Masculinism and misogyny take many forms, not always the most visible.

6.  Racism - Of course, what I have named fascist fundamentalism, or
transnational terrorism, is also saturated in racism, but of a very
specific, focused kind-which is anti-semitism.  The WTC towers
symbolized not only American capitalism, not only finance capitalism,
but, for the terrorists, Jewish finance capitalism.  We can see this
in the reported misreporting of the Sept. 11 attacks in Arabic
language newspapers in the Middle East as probably the work of the
Israelis; their erroneous allegation that not a single person among
the dead and missing was Jewish, so Jews must have had advance
warning, etc.  In his 1998 interview, Bin Laden constantly refers to
"Jews," not Israelis, in his accusations about plans to take over the
whole Arab peninsula.  He asserts that "the Americans and the Jews. .
. represent the spearhead with which the members of our religion have
been slaughtered.  Any effort directed against America and the Jews
yields positive and direct results." And finally, he rewrites history
and collapses the diversity of Muslims in a warning to "Western
governments" to sever their ties to Jews:  "the enmity between us and
the Jews goes far back in time and is deep rooted.  There is no
question that war between the two of us is inevitable.  For this
reason it is not in the interest of Western governments to expose the
interests of their people to all kinds of retaliation for almost
nothing." (I cringe to realize I am part of the "nothing.")

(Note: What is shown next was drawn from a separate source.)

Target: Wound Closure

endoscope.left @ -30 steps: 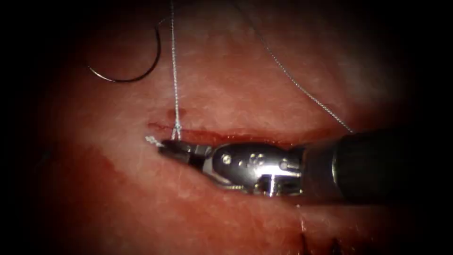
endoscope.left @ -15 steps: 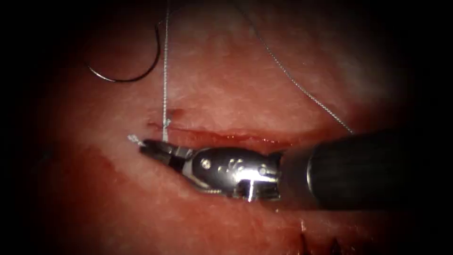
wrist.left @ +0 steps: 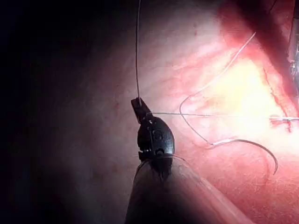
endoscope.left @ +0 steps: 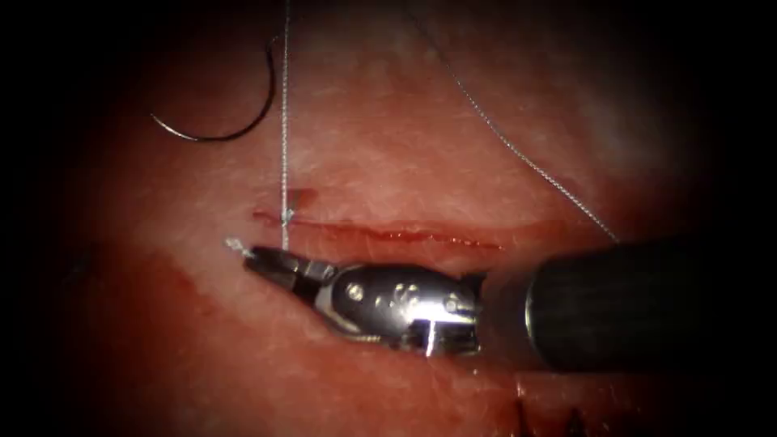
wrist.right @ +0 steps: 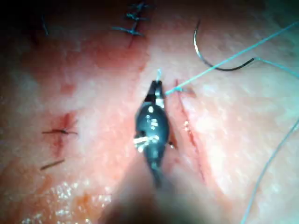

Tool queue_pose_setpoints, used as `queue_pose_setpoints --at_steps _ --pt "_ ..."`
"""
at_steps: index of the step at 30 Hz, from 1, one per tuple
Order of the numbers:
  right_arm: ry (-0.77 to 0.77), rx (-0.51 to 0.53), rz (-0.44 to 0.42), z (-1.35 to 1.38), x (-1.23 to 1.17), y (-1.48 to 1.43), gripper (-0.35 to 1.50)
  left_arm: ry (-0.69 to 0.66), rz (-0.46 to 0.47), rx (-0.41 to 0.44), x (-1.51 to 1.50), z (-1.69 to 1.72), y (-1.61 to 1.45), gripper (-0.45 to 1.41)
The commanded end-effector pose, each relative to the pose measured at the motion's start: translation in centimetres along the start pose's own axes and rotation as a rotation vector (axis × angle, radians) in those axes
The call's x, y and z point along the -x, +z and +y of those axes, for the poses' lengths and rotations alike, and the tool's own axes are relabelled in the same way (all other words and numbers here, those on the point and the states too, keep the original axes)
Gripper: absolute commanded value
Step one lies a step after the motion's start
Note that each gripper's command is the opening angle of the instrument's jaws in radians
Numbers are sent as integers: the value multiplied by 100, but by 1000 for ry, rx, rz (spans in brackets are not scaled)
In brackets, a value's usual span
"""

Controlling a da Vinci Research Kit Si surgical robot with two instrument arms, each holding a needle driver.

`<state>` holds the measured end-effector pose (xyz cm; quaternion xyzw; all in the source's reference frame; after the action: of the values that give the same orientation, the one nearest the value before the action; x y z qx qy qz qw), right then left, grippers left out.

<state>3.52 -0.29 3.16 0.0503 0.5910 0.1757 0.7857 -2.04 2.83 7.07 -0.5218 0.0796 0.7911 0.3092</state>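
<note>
A: What is seen on the tissue (endoscope.left: 421,154), and what has changed?

B: One cut (endoscope.left: 388,233) is seen running across the tissue. Over the last second the right tool (endoscope.left: 261,257) has been carried toward the tissue's left edge, just below the cut, with its jaws clenched on the short tail of the thread (endoscope.left: 285,121). The knot at the cut's left end is drawn down closer to the tissue than it was, so a throw is judged to be snugging.

A: And the other arm?

B: The left tool (wrist.left: 138,105) is seen in its own wrist view, jaws closed on a strand of thread well away from the cut. The strand is held taut across to the knot.

A: Where is the needle?

B: The needle (endoscope.left: 231,113) is left lying free on the tissue near its far left corner, above the cut, held by neither tool and not in the tissue. It has not moved.

A: The count?

B: Two tools, one needle, one cut, one thread. Several finished stitches (wrist.right: 133,23) are noted in the right wrist view.
</note>
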Motion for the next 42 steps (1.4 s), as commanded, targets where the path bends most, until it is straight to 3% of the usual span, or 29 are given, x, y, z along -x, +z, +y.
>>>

US racism is much more diffuse but just as insidious; the pervasive
racism and ethnocentrism that fester under the American skin always
boil to the surface at times of national crisis.  As Sumitha Reddy
put it in a recent teach-in, the targeting of Sikhs and other
Indians, Arabs, and even tan Latinos and African-Americans in the
wave of violent and abusive acts throughout the country since the
disaster signals an enlargement of the "zone of distrust" in American
racism beyond the usual black-white focus.  Women who wear
headscarves or saris are particularly vulnerable to harassment, but
Arab and Indian men of all ages are the ones being murdered.  The
state pretends to abhor such incidents and threatens their full
prosecution.  But this is the same state that made the so-called
Anti-Terrorism Act, passed in 1995 after the Oklahoma City bombing
(an act committed by native white Christian terrorists), a pretext
for rounding up and deporting immigrants of all kinds; and that is
now once again waiving the civil liberties of immigrants in its
zealous anti-terrorist manhunt.  Each day The New York Times
publishes its rogues' gallery of police photos of the suspects, so
reminiscent of those eugenic photographs of "criminal types" of an
earlier era and imprinting upon readers' minds a certain set of
facial characteristics they should now fear and blame.  Racial
profiling becomes a national pastime.
*     *     *
If we look only at terrorist tactics and the world's revulsion
against them, then we might conclude rather optimistically that
thuggery will never win out in the end.  But we ignore the context in
which terrorism operates at our peril, and that context includes not
only racism and Eurocentrism but many forms of social injustice.  In
thinking through a moral position on this crisis, we have to
distinguish between immediate causes and necessary conditions.
Neither the United States (as a state) nor the corporate and
financial power structure that the World Trade Centers symbolized
caused the horrors of Sept. 11.  Without question, the outrageous,
heinous murder, maiming and orphaning of so many innocent people-who
were every race, ethnicity, color, class, age, gender, and some
60-odd nationalities-deserve some kind of just redress.  On the other
hand, the conditions in which transnational terrorism thrives, gains
recruits, and lays claim to moral legitimacy include many for which
the US and its corporate/financial interests are directly responsible
even if they don't for a minute excuse the attacks.  It is often
asked lately, why does the Third World hate us so much?  Put another
way, why do so many people including my own friends in Asia, Africa,
Latin America and the Middle East express so much ambivalence about
what happened, both lamenting an unforgivable criminal act and at the
same time taking some satisfaction that Americans are finally
suffering too?  We make a fatal mistake if we attribute these mixed
feelings only to envy or resentment of our wealth and freedoms and
ignore a historical context of aggression, injustice and inequality.
Consider these facts:

1. As Walden Bello in the Philippines reminds us, the United States
is still the only country in the world to have actually used the most
infamous weapons of mass destruction in the nuclear bombing of
innocent civilians-in Hiroshima and Nagasaki.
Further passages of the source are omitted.